▸ Task requirements:
Please copy the records exactly as they appear, with all pictures left out.
****************
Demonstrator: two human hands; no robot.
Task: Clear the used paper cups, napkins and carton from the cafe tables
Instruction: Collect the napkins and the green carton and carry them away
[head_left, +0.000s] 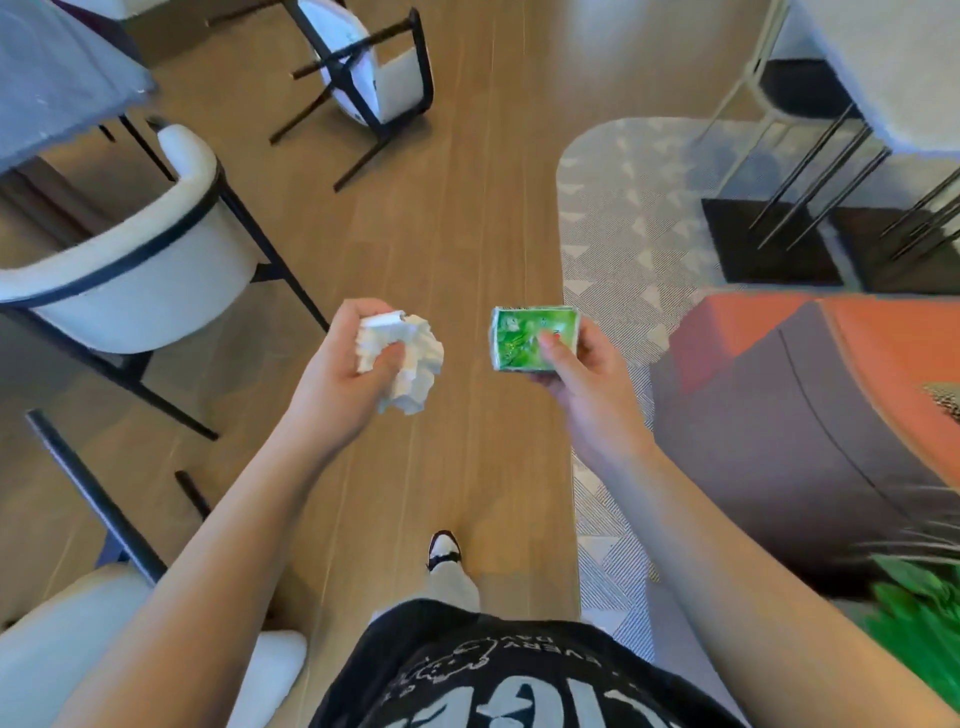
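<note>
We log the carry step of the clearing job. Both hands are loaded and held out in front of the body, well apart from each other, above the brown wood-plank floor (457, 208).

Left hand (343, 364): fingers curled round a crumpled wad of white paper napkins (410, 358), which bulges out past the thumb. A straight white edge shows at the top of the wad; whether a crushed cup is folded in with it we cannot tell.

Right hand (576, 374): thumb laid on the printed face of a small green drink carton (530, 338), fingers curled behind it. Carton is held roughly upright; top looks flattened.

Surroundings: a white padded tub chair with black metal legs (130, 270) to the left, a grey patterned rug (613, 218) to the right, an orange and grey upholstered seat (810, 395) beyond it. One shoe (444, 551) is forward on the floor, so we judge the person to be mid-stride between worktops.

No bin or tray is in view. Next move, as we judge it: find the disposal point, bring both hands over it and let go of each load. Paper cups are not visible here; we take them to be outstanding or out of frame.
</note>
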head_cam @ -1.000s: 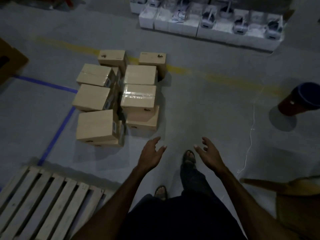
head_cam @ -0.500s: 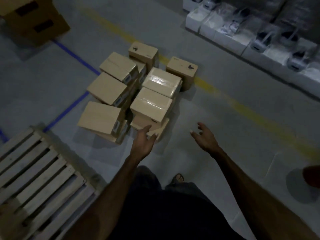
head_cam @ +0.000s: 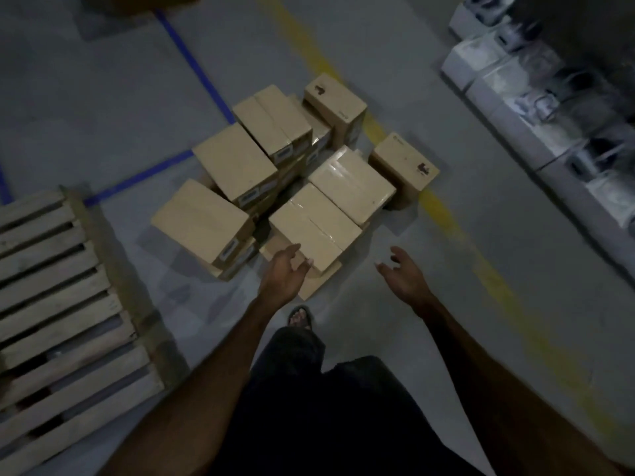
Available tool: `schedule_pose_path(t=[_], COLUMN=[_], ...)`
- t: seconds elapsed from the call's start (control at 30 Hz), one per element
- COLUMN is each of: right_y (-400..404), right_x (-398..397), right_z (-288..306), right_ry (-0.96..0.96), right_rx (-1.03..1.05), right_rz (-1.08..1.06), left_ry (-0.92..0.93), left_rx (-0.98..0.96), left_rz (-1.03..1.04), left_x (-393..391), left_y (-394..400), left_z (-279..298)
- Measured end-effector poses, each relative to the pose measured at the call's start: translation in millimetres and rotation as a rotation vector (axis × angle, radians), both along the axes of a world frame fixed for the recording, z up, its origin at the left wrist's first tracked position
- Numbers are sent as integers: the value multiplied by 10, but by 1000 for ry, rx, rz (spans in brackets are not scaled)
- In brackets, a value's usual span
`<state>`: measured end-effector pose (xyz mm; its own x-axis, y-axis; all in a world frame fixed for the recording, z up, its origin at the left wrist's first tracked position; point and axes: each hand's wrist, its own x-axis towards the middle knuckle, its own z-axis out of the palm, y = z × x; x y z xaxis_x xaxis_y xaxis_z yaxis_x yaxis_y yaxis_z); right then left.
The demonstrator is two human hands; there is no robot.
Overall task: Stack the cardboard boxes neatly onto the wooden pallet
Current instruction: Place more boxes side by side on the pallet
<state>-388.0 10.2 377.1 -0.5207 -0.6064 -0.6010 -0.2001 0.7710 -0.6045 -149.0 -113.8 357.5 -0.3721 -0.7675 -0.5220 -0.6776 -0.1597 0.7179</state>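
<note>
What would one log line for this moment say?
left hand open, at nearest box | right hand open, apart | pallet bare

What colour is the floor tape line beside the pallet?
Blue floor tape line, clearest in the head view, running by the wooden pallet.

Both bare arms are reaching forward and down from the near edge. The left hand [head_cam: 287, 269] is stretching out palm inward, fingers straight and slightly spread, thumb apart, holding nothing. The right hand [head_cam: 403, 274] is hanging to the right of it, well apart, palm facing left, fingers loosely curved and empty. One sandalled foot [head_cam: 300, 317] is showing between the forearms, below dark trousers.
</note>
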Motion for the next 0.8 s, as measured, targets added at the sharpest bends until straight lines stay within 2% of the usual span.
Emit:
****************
▸ Result:
Demonstrator: two human hands; no robot.
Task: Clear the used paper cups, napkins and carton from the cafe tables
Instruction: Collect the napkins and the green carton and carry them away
[head_left, +0.000s] 
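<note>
We log the carry step of the clearing job. Both hands are loaded and held out in front of the body, well apart from each other, above the brown wood-plank floor (457, 208).

Left hand (343, 364): fingers curled round a crumpled wad of white paper napkins (410, 358), which bulges out past the thumb. A straight white edge shows at the top of the wad; whether a crushed cup is folded in with it we cannot tell.

Right hand (576, 374): thumb laid on the printed face of a small green drink carton (530, 338), fingers curled behind it. Carton is held roughly upright; top looks flattened.

Surroundings: a white padded tub chair with black metal legs (130, 270) to the left, a grey patterned rug (613, 218) to the right, an orange and grey upholstered seat (810, 395) beyond it. One shoe (444, 551) is forward on the floor, so we judge the person to be mid-stride between worktops.

No bin or tray is in view. Next move, as we judge it: find the disposal point, bring both hands over it and let go of each load. Paper cups are not visible here; we take them to be outstanding or out of frame.
</note>
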head_cam @ -1.000s: 
head_cam @ -0.500s: 
head_cam @ +0.000s: 
Available tool: `schedule_pose_path(t=[_], COLUMN=[_], ...)`
- t: seconds elapsed from the call's start (control at 30 Hz), one per element
- COLUMN is each of: right_y (-400..404), right_x (-398..397), right_z (-288..306), right_ry (-0.96..0.96), right_rx (-1.03..1.05), right_rz (-1.08..1.06), left_ry (-0.92..0.93), left_rx (-0.98..0.96), left_rz (-1.03..1.04), left_x (-393..391), left_y (-394..400), left_z (-279..298)
- Measured end-effector poses, each relative to the pose measured at the call's start: translation in millimetres and rotation as a rotation vector (axis × angle, radians), both along the axes of a world frame fixed for the recording, z up, its origin at the left wrist's first tracked position
- Numbers are sent as integers: the value multiplied by 10, but by 1000 for ry, rx, rz (spans in brackets are not scaled)
- In brackets, a value's usual span
`<state>`: measured end-effector pose (xyz mm; its own x-axis, y-axis; all in a world frame fixed for the recording, z up, its origin at the left wrist's first tracked position; point and axes: each hand's wrist, its own x-axis towards the middle knuckle, its own z-axis out of the palm, y = z × x; x y z xaxis_x xaxis_y xaxis_z yaxis_x yaxis_y yaxis_z); right then left.
The demonstrator is two human hands; there is no robot.
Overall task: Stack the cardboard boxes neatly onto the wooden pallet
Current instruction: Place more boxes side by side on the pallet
<state>-388.0 10.2 377.1 -0.5207 -0.6064 -0.6010 -0.2001 0.7710 -0.6045 -149.0 -113.8 357.5 -0.3721 -0.7675 -0.5220 -0.6776 -0.1597 0.7179</state>
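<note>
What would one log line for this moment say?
left hand open, at nearest box | right hand open, apart | pallet bare

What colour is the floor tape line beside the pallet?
Blue floor tape line, clearest in the head view, running by the wooden pallet.

Both bare arms are reaching forward and down from the near edge. The left hand [head_cam: 287, 269] is stretching out palm inward, fingers straight and slightly spread, thumb apart, holding nothing. The right hand [head_cam: 403, 274] is hanging to the right of it, well apart, palm facing left, fingers loosely curved and empty. One sandalled foot [head_cam: 300, 317] is showing between the forearms, below dark trousers.
</note>
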Motion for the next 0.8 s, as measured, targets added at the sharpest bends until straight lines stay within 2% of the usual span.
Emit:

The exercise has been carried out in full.